▶ _Task item_
Leave out the pictures and restate the rest of the data exactly.

----------

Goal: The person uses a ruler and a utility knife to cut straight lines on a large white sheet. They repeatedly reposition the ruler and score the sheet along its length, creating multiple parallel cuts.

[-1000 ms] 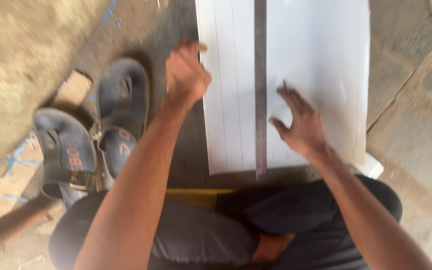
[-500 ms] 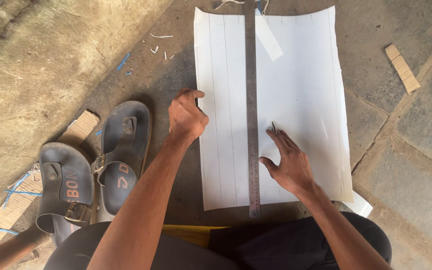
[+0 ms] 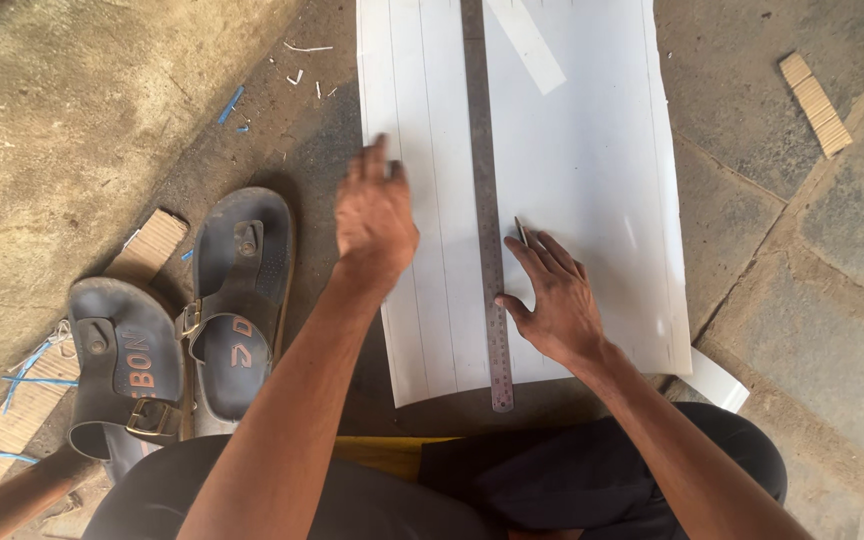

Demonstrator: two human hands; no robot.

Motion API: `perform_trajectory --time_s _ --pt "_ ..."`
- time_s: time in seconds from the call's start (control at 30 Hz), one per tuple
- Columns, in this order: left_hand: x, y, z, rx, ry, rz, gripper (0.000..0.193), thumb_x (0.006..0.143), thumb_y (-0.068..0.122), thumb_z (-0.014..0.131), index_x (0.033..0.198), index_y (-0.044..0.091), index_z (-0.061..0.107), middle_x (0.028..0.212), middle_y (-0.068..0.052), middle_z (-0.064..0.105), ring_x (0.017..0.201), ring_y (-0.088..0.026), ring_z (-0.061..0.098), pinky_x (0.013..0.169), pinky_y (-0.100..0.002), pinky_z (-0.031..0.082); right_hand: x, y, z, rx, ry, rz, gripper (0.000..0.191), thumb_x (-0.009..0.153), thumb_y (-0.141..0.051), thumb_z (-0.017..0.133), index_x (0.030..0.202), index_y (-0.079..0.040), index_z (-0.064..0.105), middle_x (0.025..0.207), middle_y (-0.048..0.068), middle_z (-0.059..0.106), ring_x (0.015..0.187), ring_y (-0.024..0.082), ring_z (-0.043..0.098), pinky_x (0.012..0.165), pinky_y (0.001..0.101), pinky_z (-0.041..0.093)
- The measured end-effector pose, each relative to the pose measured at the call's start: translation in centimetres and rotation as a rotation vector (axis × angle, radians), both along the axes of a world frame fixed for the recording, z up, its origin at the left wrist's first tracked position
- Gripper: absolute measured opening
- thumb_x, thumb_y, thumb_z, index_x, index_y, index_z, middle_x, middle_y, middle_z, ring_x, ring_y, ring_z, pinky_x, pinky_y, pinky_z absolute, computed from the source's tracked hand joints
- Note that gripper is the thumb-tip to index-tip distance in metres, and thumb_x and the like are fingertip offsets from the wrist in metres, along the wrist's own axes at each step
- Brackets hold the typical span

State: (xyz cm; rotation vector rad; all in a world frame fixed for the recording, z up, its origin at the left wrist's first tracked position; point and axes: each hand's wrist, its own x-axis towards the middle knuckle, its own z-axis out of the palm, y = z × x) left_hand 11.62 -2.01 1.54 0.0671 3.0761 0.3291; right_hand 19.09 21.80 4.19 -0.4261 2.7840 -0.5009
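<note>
Both forearms bare, no sleeves, no rings or watch on the left hand (image 3: 376,215) or right hand (image 3: 552,300); dark trousers (image 3: 592,480) below.

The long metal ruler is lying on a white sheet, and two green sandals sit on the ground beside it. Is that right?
Nearly. The head view shows the sandals are dark grey, not green. The rest holds: the long metal ruler lies on the white sheet, with the two sandals on the ground beside it.
</note>
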Motion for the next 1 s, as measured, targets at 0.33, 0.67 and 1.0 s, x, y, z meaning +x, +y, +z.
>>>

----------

▶ _Response area_
Goal: The person uses a ruler and a utility knife to cut straight lines on a large white sheet. They repeatedly reposition the ruler and score the sheet along its length, creating multiple parallel cuts.

[-1000 ms] 
[-500 ms] 
[+0 ms] 

Demonstrator: two human hands; no robot.

Motion API: `perform_trajectory --time_s _ --pt "_ ..."`
- time_s: time in seconds from the call's start (control at 30 Hz), one per tuple
- Columns, in this order: left_hand: x, y, z, rx, ry, rz, gripper (0.000..0.193), thumb_x (0.006..0.143), thumb_y (-0.068..0.122), thumb_z (-0.014..0.131), index_x (0.033..0.198), index_y (-0.044..0.091), index_z (-0.061..0.107), middle_x (0.028..0.212), middle_y (-0.068..0.052), middle_z (-0.064..0.105), ring_x (0.017..0.201), ring_y (-0.088..0.026), ring_z (-0.061..0.098), pinky_x (0.013..0.169), pinky_y (-0.100..0.002), pinky_z (-0.031..0.082); right_hand: x, y, z, rx, ry, rz, gripper (0.000..0.191), thumb_x (-0.009..0.153), thumb_y (-0.141..0.051), thumb_z (-0.017..0.133), index_x (0.030..0.202), index_y (-0.079..0.040), index_z (-0.064..0.105), middle_x (0.025..0.207), middle_y (-0.048..0.068), middle_z (-0.059..0.106), ring_x (0.015..0.187), ring_y (-0.024..0.082), ring_z (-0.043..0.098), pinky_x (0.012..0.165), pinky_y (0.001..0.101), pinky_z (-0.041..0.093)
- The measured end-effector pose, each relative to the pose measured at the call's start: translation in centimetres and rotation as a rotation vector (axis × angle, radians), both along the axes of a world frame fixed for the recording, z up, its origin at the left wrist's first tracked position
- Gripper: absolute measured opening
- thumb_x, thumb_y, thumb_z, index_x, index_y, index_z, middle_x, middle_y, middle_z, ring_x, ring_y, ring_z, pinky_x, pinky_y, pinky_z absolute, computed from the source's tracked hand joints
- Note that gripper is the thumb-tip to index-tip distance in metres, and thumb_x and the like are fingertip offsets from the wrist in metres, along the wrist's own axes at each step
- Brackets hold the typical span

State: (xyz cm; rotation vector rad; all in a world frame fixed for the recording, z up, its origin at the left wrist's first tracked position; point and axes: each hand's wrist, its own x-axis towards the middle knuckle, its own z-axis out of the palm, y = z × x) left_hand 11.62 -2.01 1.54 0.0671 3.0761 0.3291; right_hand 19.09 21.80 4.19 -0.4261 2.7840 -0.5009
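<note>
Both forearms bare, no sleeves, no rings or watch on the left hand (image 3: 376,215) or right hand (image 3: 552,300); dark trousers (image 3: 592,480) below.

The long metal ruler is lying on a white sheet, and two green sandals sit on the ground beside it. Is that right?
Nearly. The head view shows the sandals are dark grey, not green. The rest holds: the long metal ruler lies on the white sheet, with the two sandals on the ground beside it.
</note>
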Motion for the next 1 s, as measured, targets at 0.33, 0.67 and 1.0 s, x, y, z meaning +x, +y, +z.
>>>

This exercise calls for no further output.